# How I spent my Winter Vacation...



## Tom Robertson (Nov 15, 2005)

Well, it started as an instant trip to Disneyland (not Disneyworld in FL). Needed a quick break for the family--8 of us in a minivan. One 2.5 years old, one 6 years, and one 9 years. 12 hours. Oh, and one pregnant grand-tibber--with twins! (That is a big WOOHOO!--and a lot of extra stops...) Thank God for DVD players in the car!

Watching the three littlest ones at Disney was awesome! The delight in their eyes and squeals of joy, fantastic! 

So why is this in the DIRECTV forums, you might ask...

Well, I called a few friends from DIRECTV that I've met at the last two CES's as soon as I knew when I was headed south.

One thing lead to another and I'm set to meet them and a few others for lunch in El Segundo! 

At lunch that rainy day, one of the engineers I hadn't met at CES starts out with "Tibber!" (You know he reads DSBtalk.com! And it becomes clear EVERY ONE of them reads DBStalk!) 

"How about a tour?" YES!!!!!

"Maybe even see DIRECTV 11..." OMG!!!! (Wait, they have to be pulling my leg... Those guys, they have quite the sense of humor.)

"What is your full legal name, citizenship, and btw, no cameras?" (No cameras!, who's going to believe me aside from my family? Yup, they still gotta be pulling my leg!)

I go see the engineering offices. Saw the wiring closet full of SWMs in the MFH-2 racks. Saw the testing labs, racks of equipment. WAAAAAYYYY Kewl! (Understatement.)

I see the high-tech IR blocking devices to keep stray IR from changing affecting the test units (cardboard set in front of the lens). 

Yupper, DIRECTV tests every build, as thoroughly as automated testing can do. And with a good amount of human testing as well.

Even still, the DBStalk CE'ers find _EVERYTHING_ at light speed. (Faux paux on my part--I said we find stuff within 10 minutes. Sorry guys, I really meant the CE'ers find the long standing issues in ten minutes--the ones that *have not* been addressed in that build. Really, that is what I meant. You do a very awesome job!)

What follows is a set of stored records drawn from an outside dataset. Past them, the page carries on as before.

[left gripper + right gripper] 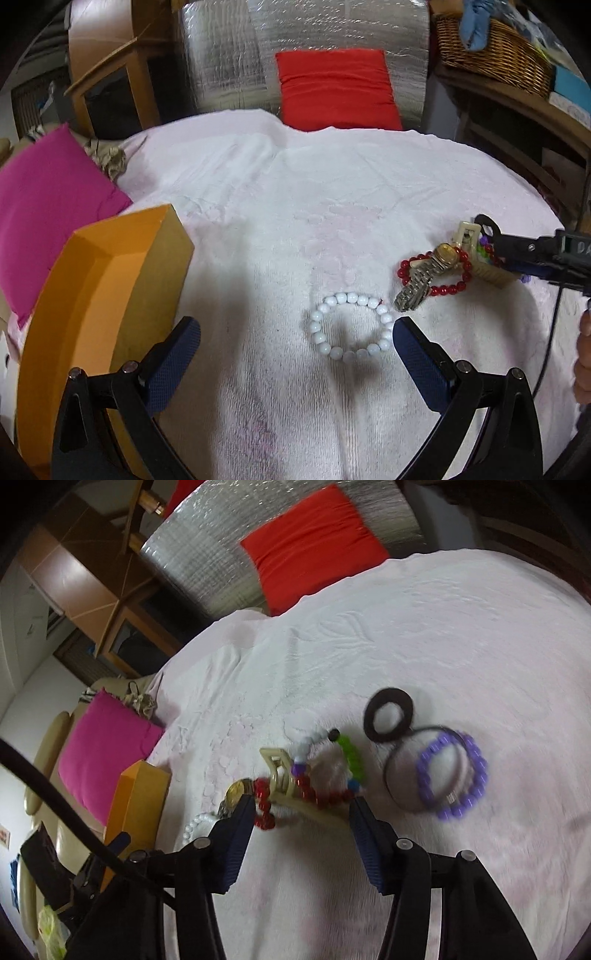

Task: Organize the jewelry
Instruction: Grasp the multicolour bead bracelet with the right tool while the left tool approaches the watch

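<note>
Hovering with the left tongs (295,354) spread wide and empty over the white towel (280,206), the white bracelet (351,325) lying flat between the pads, its far right beads close to the right pad (417,362). Reaching with the right tongs (301,812) parted around the heap: clip (291,790), red bracelet (266,805) and watch (424,273) tangled together, nothing gripped. Sitting beyond that heap, purple bracelet (450,775) and black ring (388,716), with the orange box (103,317) standing open at the towel's left edge.
</note>
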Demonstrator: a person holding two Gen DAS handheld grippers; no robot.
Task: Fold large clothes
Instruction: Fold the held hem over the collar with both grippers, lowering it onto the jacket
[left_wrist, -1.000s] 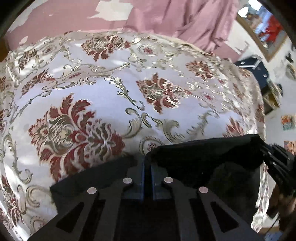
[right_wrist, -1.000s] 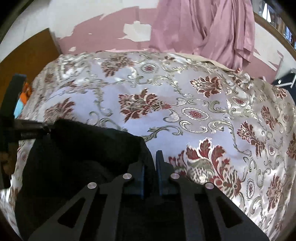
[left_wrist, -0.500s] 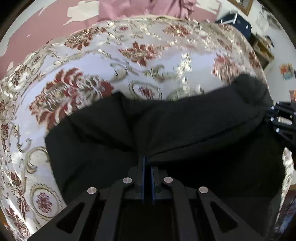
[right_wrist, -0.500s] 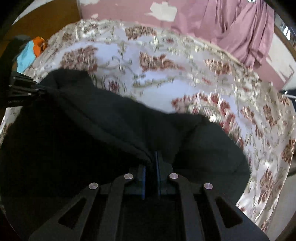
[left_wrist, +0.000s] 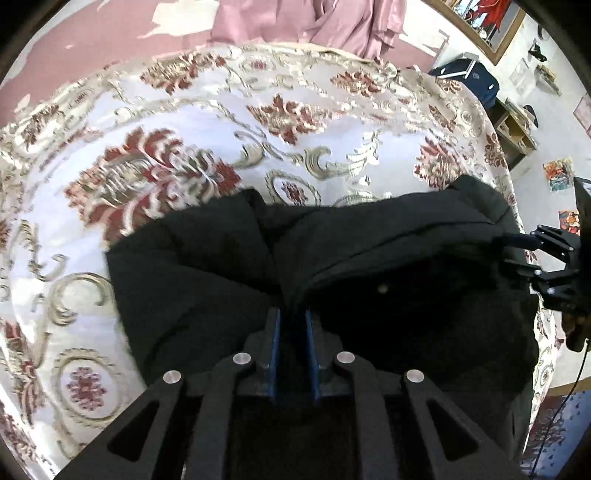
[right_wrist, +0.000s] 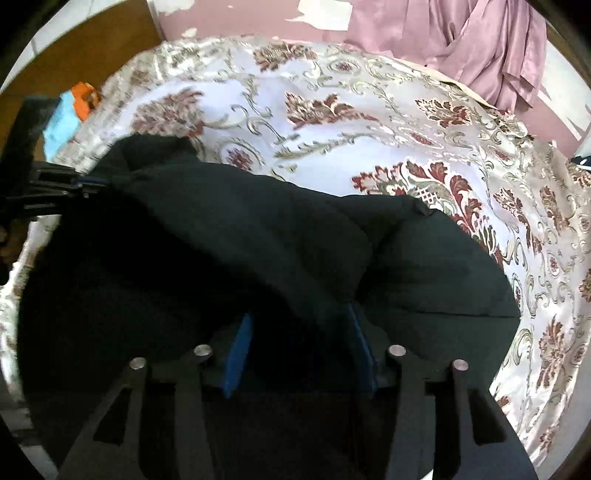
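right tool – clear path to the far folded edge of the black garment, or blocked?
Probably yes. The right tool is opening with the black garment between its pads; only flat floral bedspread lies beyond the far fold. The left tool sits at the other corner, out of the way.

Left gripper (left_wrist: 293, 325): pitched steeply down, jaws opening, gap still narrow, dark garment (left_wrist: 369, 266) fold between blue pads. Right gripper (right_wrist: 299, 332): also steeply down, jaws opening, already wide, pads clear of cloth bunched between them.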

And the engineers said the CE'ers are a huge help! Great job team!


----------



## Tom Robertson (Nov 15, 2005)

"Meet Phil. He's going to take you next door." Next door, isn't that Boeing? (They are still pulling my leg? Isn't that taking things too far? Just like I'd do... )

"Yes" Then they really do walk me up to Boeing's door. (No way!)

"Mr. Robertson if you'd read and sign this..." (Say what!) There are a bunch of people here! Boeing and DIRECTV. Introductions (dang, I need business cards...) (Whoa, some important people! Who do they think I am? [and who is Mr. Robertson!])

Hey, they _AREN'T_ pulling my leg! This is a very serious NDA. They really are taking my laptop, camera, cellphone. Wait, was that last introduction a professional photographer?!!

"Now, if you'd take off all your exposed jewelry and put on this smock as well as this really fashionable hair net, we'll start the tour." (OMG!!!!)

"This building used to be a GM assembly plant."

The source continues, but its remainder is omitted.